Mangaangebrek in aardappelen ziet u meestal in de topbladeren. Deze worden lichter en vouwen zich iets samen. Na korte tijd ontstaan rijen zwarte stipjes langs de hoofdnerven van de bladeren.
Magnesium
Op percelen waar veel kali is gegeven of waar het magnesiumgetal laag of het kaligetal hoog is, is het raadzaam om het gewas te controleren op magnesiumgebrek. De aardappelplant heeft magnesium vooral nodig vanaf de knolzetting en rondom bloei. Magnesiumgebrek in aardappelen ziet u het eerst in de onderste bladeren. De bladeren kleuren geel waarbij nerven en rand van het blad groen blijven. Na verloop van tijd ontstaan in de geel gekleurde plekken in het blad bruin-zwarte vlekken.

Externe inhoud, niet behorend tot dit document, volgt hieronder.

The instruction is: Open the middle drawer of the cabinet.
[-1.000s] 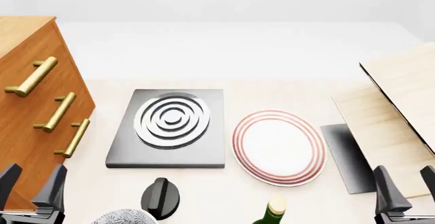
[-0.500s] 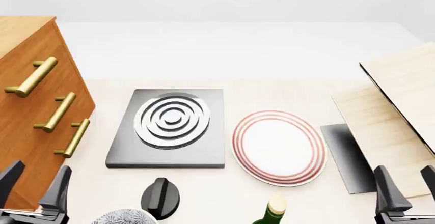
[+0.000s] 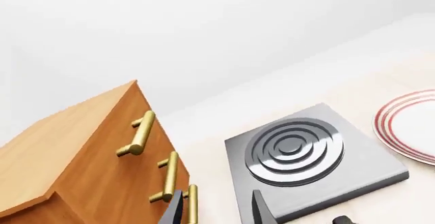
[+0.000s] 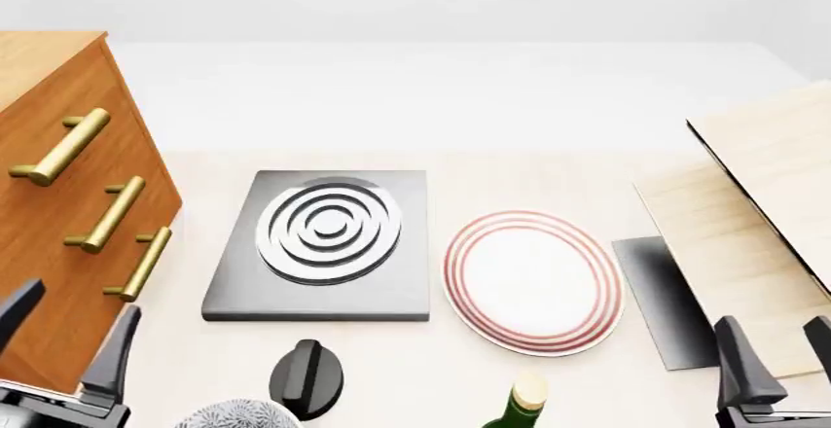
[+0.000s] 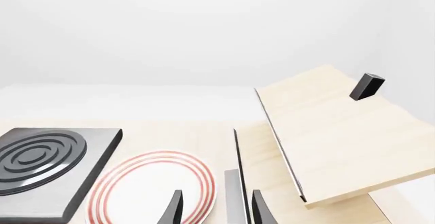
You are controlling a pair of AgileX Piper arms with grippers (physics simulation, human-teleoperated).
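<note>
- The left gripper [image 4: 62,336], jaws spread and empty, has tilted toward the cabinet [image 4: 53,204] at 9 o'clock: the approach is starting.
- The middle drawer [image 4: 78,216] is still closed, its handle [image 4: 107,216] untouched.
- The right gripper [image 4: 776,355], jaws parted and empty, idles at 5 o'clock.

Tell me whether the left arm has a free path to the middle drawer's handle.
Probably yes: the open left gripper sits just below the middle drawer handle, with nothing between them.

front cam high behind arms, wrist cams low, all share hob [image 4: 321,243]
</note>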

Het toepassen van bladbemesting leidt bij magnesiumgebrek niet altijd tot hogere opbrengsten. In gevoelige aardappelrassen kan het gebruik van magnesium het gewas net wat extra helpen onder moeilijke groeiomstandigheden. Dit geldt vooral op percelen die gevoelig zijn voor magnesiumgebrek. Als magnesiumgebrek zichtbaar is, is het opheffen van het gebrek veel moeilijker.
Rassen die gevoelig voor magnesiumgebrek zijn o.a.: Asterix, Bildtstar, Desiree, Felsina, Innovator, Jaerla, Lady Christel, Markies, Nicola, Redstar, Remarka, Saturna, Spunta en Victoria. Agria is matig gevoelig.
Bladbemesting
Bij gebreksverschijnselen gaat de voorkeur uit naar een bladbemesting. Deze bladmeststoffen kunnen toegevoegd worden aan de Phytophthora-bestrijding. Let op: als bladmeststoffen worden gecombineerd met olie of olieachtige formuleringen (zoals dimethoaat, pyrethroïden) is er kans op bladverbranding. Pas bladmeststoffen op een droog gewas toe. Ook na toepassing moet het nog enige uren droog zijn.